## Your instructions
Of all the lines below, return only those starting with the line holding "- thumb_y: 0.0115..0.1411" and going on through the line holding "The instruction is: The", exactly as written.

Start of Dataset content

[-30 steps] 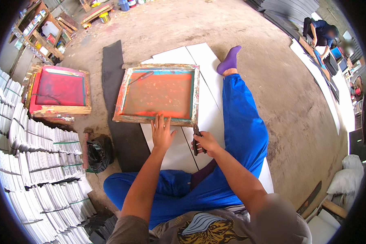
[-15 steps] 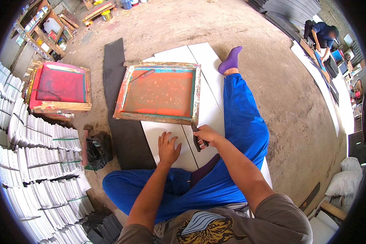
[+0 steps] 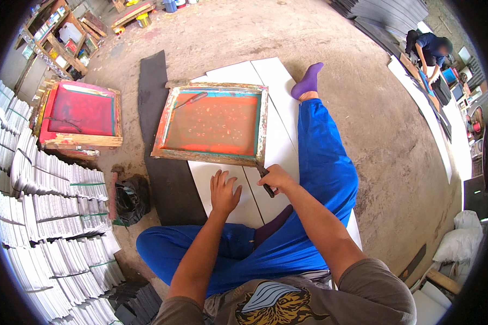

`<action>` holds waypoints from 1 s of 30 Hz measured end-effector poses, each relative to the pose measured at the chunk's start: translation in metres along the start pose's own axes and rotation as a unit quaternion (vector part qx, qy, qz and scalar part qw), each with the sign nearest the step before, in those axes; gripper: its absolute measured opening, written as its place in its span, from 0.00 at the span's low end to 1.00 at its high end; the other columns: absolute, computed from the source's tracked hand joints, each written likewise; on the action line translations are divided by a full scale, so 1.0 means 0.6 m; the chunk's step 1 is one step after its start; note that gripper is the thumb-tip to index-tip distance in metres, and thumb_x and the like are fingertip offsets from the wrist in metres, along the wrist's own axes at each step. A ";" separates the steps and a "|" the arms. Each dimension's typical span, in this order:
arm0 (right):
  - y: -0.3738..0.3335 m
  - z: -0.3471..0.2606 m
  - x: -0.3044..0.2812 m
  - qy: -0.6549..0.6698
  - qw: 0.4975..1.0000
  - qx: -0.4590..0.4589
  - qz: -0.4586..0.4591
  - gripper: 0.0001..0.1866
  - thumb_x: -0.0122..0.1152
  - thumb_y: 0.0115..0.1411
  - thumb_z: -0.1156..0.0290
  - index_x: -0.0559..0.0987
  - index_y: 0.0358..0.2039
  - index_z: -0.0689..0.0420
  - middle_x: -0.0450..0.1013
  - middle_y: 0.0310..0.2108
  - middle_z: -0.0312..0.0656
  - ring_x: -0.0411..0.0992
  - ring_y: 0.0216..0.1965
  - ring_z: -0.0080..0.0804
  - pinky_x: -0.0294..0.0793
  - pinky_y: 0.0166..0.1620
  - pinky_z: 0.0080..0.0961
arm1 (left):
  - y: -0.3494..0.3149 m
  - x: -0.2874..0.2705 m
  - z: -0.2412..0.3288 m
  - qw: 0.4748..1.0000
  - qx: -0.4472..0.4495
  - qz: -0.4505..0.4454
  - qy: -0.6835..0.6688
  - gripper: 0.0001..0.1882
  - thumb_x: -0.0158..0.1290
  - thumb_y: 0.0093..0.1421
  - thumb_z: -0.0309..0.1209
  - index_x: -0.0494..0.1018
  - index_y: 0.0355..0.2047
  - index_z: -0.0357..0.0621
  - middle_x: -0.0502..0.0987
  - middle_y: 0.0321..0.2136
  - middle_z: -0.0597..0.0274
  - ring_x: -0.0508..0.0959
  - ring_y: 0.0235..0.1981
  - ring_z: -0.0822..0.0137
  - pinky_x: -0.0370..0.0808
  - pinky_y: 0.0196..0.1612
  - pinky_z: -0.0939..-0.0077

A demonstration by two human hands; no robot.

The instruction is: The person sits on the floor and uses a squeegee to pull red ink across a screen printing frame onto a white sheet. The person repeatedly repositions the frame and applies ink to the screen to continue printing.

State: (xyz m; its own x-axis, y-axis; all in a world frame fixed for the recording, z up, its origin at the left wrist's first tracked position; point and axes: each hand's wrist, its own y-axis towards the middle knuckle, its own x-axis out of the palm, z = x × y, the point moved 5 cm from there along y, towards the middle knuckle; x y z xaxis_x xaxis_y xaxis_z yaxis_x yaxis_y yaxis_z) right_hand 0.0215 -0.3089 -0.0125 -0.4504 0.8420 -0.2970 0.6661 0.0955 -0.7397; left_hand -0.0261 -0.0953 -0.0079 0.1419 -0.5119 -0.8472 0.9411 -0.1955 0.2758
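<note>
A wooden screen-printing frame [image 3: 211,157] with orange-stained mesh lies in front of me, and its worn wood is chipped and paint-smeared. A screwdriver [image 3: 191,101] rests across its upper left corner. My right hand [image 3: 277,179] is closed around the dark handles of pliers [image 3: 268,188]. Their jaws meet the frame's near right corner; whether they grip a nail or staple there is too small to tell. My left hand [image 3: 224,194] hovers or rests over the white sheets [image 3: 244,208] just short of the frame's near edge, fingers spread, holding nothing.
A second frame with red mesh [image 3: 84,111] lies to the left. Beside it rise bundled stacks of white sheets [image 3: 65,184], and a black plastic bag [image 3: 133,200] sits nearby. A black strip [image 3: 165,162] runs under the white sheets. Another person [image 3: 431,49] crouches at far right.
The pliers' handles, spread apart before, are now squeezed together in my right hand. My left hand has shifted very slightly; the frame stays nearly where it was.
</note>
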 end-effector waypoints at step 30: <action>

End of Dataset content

## Final answer
  - thumb_y: 0.0115..0.1411
  - thumb_z: -0.1156..0.0290
  - index_x: -0.0559..0.0987
  - index_y: 0.0358..0.2039
  - index_z: -0.0689..0.0420
  - middle_x: -0.0450..0.1013
  - middle_y: 0.0310..0.2108
  - middle_z: -0.0312..0.0656
  - ring_x: -0.0411..0.0992
  - ring_y: 0.0216..0.1965
  - ring_z: -0.0080..0.0804
  - pinky_x: -0.0294..0.0793
  - pinky_y: 0.0166..0.1620
  - pinky_z: 0.0080..0.0961
arm1 (left):
  - y: -0.3494..0.3149 m
  - x: -0.2874..0.2705 m
  - z: -0.2412..0.3288 m
  - qw: 0.4748..1.0000
  - qx: -0.4472..0.4495
  - qz: -0.4505..0.4454
  - qy: -0.6835..0.6688
  - gripper: 0.0001..0.1882
  - thumb_x: -0.0158..0.1290
  - thumb_y: 0.0093..0.1421
  - thumb_z: -0.0309..0.1209
  - index_x: -0.0494..0.1018
  - index_y: 0.0355..0.2047
  - index_z: -0.0357..0.0621
  - middle_x: -0.0502..0.0987
  - middle_y: 0.0321..0.2136
  - middle_z: -0.0597..0.0274
  - ring_x: -0.0508..0.0959
  - ring_y: 0.0235..0.1981
  - ring_z: -0.0822..0.0137
  - pinky_x: -0.0370..0.0808
  - pinky_y: 0.0196..0.1612
  - pinky_z: -0.0939..-0.0077

A demonstration by two human hands; no robot.

The instruction is: The person sits on the floor and uses a squeegee to pull red ink across a screen printing frame onto a white sheet. The person repeatedly repositions the frame and applies ink to the screen to continue printing.

That completes the response.